Javier y Valentina caminaron una vez más por los pasillos del hospital, donde todo había comenzado 20 años antes. ¿Sabes, Javier? A veces pienso en cómo serían diferentes nuestras vidas si no hubieras tenido el valor de entrar a ese cuarto aquella madrugada. Yo estaría cumpliendo el resto de mi sentencia injusta.
Tú Yo no estaría aquí y cientos de otras personas tampoco estarían vivas hoy. Y la medicina mexicana seguiría con sus prejuicios. Exacto. Una decisión valiente de 2 minutos cambió la medicina de un país entero. Se detuvieron frente a la ala Javier Guerrero de diagnósticos complejos, donde se había instalado una nueva placa.
Esta ala está dedicada al profesor Javier Guerrero, quien demostró que el conocimiento no tiene clase social y que la competencia puede venir de cualquier lugar. Su valentía de arriesgar la libertad para salvar una vida y su humildad para enseñar. Salvaron cientos de vidas y revolucionaron la medicina mexicana. Que su historia inspire a futuras generaciones de profesionales de la salud a escuchar todas las voces y valorar todas las observaciones.
Un hermoso homenaje, dijo Valentina. Más grande aún es saber que nuestra historia va a inspirar a médicos por muchas generaciones y que nunca más un conocimiento valioso será ignorado por prejuicio. Esa es nuestra mayor victoria, Valentina. No solo salvamos tu vida, salvamos futuras vidas a través de la humildad y la observación.
Mientras salían del hospital por última vez juntos en esa función, Javier miró hacia atrás una vez más. ¿Sabes, Valentina? Este lugar me dio todo, propósito, dignidad, reconocimiento y principalmente la oportunidad de transformar sufrimiento en sabiduría y nos dio la lección más importante, que la medicina hecha con humildad salva más vidas que la medicina hecha con arrogancia y que el conocimiento compartido es siempre más poderoso que el conocimiento guardado.
Dos años después, Javier estaba en su casa organizando sus archivos cuando recibió una llamada de un joven médico de Tuxla Gutiérrez. Profesor Javier, mi nombre es Dr. Adrián. Trabajo en un hospital en la selva La Candona. Hola, doctor Adrián. ¿En qué puedo ayudarlo? Tenemos aquí un caso muy extraño, paciente indígena con síntomas neurológicos que no logramos diagnosticar, pero uno de nuestros empleados de limpieza, que es de la misma tribu del paciente, notó algunas cosas interesantes.
Javier sonrió.

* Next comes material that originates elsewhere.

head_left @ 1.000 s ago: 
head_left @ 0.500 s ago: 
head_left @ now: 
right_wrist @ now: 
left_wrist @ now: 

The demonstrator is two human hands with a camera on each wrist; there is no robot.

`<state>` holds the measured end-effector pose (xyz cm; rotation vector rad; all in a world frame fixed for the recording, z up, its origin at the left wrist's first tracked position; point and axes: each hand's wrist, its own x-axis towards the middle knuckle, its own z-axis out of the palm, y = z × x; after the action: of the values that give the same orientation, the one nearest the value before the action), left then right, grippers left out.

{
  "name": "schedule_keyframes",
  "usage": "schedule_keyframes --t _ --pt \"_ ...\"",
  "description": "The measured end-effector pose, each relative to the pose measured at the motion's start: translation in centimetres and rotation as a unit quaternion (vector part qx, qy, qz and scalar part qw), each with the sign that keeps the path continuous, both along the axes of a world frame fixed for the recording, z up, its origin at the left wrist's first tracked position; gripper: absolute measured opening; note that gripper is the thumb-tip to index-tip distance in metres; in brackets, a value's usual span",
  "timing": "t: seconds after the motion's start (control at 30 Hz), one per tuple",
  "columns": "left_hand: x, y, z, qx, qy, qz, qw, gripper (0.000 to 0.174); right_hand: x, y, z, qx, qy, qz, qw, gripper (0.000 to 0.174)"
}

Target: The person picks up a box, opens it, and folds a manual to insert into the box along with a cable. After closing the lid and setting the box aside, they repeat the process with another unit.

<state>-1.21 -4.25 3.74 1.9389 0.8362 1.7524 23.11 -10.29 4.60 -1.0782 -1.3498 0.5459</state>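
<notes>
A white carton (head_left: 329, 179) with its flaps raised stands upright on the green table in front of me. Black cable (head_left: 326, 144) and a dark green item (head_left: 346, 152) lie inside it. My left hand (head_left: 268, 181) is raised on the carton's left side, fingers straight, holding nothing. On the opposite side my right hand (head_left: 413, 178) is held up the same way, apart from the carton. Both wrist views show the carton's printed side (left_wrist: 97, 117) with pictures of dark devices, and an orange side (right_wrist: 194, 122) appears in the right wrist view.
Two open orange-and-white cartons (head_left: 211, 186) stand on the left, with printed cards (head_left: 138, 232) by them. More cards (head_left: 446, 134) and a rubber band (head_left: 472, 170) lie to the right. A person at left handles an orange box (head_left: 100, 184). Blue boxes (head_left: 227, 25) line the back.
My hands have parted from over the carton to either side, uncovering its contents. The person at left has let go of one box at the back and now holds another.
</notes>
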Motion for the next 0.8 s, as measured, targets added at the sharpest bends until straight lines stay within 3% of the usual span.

El protocolo seguía funcionando. ¿Qué observaciones hizo? dijo que en la tribu usan una planta específica para tratar heridas y notó que el paciente tiene manchas en las manos que solo aparecen cuando hay intoxicación por esa planta. ¿Y ustedes investigaron eso? Lo estamos investigando ahora, pero quería su opinión sobre cómo proceder.
Dr. Adrián, escuche atentamente a ese empleado. El conocimiento tradicional puede ser muy valioso para diagnósticos médicos y principalmente no descarten observaciones solo porque vienen de alguien sin formación médica formal. Gracias, profesor. Vamos a seguir esa línea de investigación. Una semana después, el Dr.
Adrián llamó nuevamente. Profesor Javier, usted tenía razón. Era intoxicación por la planta medicinal. El empleado de limpieza salvó la vida del paciente. Una prueba más de que el conocimiento puede venir de cualquier lugar. Quiero implementar el protocolo Javier Guerrero aquí en el hospital. Todos los empleados deben sentirse en confianza para reportar observaciones.
Excelente, doctor. Y recuerde, escuche a todos, observe todo, mantenga siempre la humildad de aprender. Voy a llevar estas enseñanzas a toda mi carrera. Fin de la historia.